** GIVEN ENTRIES **
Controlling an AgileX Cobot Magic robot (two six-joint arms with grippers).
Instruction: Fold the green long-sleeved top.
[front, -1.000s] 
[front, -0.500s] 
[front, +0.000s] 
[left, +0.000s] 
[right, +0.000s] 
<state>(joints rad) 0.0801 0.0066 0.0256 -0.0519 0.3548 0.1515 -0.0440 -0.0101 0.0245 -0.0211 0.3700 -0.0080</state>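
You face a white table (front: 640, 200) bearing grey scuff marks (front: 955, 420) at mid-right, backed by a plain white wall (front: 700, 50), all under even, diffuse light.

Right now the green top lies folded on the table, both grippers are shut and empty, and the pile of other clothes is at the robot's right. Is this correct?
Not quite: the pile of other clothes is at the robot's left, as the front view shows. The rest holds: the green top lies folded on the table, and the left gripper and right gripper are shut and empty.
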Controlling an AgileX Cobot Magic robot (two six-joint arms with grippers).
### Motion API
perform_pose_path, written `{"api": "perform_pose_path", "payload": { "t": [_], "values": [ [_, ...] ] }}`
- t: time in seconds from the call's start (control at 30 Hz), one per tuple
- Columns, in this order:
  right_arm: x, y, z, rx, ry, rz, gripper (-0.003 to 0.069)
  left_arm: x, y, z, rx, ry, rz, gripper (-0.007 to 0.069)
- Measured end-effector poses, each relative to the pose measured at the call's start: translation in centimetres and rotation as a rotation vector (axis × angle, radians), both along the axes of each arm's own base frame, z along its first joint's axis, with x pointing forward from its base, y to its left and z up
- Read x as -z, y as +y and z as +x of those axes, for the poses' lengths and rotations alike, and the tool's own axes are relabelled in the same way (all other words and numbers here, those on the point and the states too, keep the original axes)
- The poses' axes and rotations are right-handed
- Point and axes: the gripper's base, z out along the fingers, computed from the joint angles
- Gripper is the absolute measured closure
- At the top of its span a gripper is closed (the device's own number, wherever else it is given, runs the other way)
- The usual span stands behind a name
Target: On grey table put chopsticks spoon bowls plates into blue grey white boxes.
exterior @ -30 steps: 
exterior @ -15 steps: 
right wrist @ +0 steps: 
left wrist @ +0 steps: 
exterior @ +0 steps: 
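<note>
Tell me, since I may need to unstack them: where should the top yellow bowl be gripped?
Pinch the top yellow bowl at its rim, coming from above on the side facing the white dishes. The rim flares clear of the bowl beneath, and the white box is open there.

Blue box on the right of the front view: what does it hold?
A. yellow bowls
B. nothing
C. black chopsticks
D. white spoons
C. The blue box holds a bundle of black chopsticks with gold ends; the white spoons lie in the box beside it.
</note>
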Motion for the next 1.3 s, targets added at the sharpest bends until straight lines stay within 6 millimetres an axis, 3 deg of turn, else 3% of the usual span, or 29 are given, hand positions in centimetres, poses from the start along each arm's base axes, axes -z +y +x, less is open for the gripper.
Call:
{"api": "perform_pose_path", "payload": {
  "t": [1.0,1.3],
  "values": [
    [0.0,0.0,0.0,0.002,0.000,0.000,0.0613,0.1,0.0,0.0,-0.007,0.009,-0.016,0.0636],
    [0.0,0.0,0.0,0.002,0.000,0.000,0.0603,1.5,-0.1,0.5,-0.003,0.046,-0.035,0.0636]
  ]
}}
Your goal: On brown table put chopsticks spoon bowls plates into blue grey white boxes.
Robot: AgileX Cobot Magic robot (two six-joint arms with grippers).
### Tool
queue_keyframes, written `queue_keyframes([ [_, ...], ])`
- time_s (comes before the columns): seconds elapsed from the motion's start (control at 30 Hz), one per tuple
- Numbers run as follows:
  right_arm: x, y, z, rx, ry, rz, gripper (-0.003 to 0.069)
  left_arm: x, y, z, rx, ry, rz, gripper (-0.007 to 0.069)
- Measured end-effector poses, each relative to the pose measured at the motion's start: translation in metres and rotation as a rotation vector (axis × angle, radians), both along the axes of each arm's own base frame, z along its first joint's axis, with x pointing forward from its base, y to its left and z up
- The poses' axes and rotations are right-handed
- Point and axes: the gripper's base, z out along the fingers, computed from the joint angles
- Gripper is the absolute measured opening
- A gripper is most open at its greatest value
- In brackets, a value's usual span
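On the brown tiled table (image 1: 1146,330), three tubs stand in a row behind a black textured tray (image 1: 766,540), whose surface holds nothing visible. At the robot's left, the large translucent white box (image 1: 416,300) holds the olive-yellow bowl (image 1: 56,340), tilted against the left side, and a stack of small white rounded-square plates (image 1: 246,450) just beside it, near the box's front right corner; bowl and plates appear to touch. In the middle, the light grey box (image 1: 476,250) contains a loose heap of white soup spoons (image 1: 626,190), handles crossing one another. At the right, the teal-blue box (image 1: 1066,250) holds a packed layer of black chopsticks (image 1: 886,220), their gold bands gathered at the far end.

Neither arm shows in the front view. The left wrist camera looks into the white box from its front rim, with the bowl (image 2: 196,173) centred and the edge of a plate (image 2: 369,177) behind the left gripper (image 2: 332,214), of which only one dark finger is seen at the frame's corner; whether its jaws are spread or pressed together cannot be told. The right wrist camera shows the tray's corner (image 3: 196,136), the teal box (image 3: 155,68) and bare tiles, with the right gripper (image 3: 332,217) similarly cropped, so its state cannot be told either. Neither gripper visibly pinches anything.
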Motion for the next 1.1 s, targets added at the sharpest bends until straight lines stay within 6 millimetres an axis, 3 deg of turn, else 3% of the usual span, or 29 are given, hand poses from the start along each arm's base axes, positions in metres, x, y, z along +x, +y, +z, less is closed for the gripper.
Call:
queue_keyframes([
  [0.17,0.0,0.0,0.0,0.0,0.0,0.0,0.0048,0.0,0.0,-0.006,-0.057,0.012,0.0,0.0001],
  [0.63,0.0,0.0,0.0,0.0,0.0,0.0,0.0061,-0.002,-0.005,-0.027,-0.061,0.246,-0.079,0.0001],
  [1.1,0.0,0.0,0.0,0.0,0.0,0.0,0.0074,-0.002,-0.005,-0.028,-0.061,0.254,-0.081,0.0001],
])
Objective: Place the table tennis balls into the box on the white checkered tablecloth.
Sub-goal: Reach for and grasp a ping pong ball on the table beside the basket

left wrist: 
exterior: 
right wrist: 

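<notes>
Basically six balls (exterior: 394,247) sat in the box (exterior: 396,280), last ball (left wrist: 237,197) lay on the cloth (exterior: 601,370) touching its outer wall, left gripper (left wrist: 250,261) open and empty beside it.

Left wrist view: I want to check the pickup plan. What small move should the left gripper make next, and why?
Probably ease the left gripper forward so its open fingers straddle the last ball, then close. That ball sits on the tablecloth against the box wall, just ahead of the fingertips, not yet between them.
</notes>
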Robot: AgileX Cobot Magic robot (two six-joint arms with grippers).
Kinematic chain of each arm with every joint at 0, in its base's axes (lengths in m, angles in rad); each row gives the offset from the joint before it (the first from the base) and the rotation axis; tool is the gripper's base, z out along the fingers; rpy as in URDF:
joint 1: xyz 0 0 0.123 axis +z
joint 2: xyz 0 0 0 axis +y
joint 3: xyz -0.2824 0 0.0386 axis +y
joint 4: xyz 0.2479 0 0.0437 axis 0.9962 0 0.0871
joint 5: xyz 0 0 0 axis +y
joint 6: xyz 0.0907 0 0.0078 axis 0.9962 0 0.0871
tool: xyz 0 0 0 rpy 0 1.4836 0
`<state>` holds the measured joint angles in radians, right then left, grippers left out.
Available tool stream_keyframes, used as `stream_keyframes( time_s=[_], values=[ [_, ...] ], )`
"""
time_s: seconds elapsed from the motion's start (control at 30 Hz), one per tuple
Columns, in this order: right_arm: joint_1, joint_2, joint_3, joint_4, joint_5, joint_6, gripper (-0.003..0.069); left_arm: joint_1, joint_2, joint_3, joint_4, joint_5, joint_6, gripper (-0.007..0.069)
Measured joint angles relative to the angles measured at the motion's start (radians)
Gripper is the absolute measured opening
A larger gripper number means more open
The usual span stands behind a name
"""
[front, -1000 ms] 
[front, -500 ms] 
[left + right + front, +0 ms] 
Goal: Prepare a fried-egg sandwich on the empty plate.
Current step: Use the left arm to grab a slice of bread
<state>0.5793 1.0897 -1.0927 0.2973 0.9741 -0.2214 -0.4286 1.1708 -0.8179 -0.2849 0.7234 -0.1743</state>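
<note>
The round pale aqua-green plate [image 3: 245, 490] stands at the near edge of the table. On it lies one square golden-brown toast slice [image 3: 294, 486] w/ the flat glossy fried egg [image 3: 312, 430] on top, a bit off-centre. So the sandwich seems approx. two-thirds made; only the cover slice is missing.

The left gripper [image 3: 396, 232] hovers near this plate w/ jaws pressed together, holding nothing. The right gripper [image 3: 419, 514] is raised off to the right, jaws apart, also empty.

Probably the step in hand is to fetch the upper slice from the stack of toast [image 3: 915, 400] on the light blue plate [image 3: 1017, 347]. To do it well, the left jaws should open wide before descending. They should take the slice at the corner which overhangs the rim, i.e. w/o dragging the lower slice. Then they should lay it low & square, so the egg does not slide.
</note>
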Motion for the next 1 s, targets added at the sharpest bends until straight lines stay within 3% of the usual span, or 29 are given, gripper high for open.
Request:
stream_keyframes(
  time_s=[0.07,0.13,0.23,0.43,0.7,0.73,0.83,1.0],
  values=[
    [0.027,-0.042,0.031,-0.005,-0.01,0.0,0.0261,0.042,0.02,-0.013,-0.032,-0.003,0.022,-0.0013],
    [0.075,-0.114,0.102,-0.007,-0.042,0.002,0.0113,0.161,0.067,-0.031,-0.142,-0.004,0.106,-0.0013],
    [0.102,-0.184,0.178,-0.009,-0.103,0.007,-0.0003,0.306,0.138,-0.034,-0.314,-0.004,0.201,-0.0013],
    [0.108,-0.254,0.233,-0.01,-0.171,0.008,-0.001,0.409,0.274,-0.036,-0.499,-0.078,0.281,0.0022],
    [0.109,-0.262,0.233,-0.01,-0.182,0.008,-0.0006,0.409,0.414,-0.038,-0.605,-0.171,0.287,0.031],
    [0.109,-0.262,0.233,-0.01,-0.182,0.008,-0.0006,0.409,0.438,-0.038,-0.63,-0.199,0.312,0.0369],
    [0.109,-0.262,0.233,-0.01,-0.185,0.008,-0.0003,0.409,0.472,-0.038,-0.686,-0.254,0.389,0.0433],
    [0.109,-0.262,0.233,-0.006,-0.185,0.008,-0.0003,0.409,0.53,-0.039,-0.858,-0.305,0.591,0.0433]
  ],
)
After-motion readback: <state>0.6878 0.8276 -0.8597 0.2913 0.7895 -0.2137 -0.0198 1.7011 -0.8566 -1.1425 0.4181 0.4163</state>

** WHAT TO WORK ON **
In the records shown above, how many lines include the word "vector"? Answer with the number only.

** SOLUTION TO THIS PROBLEM **
2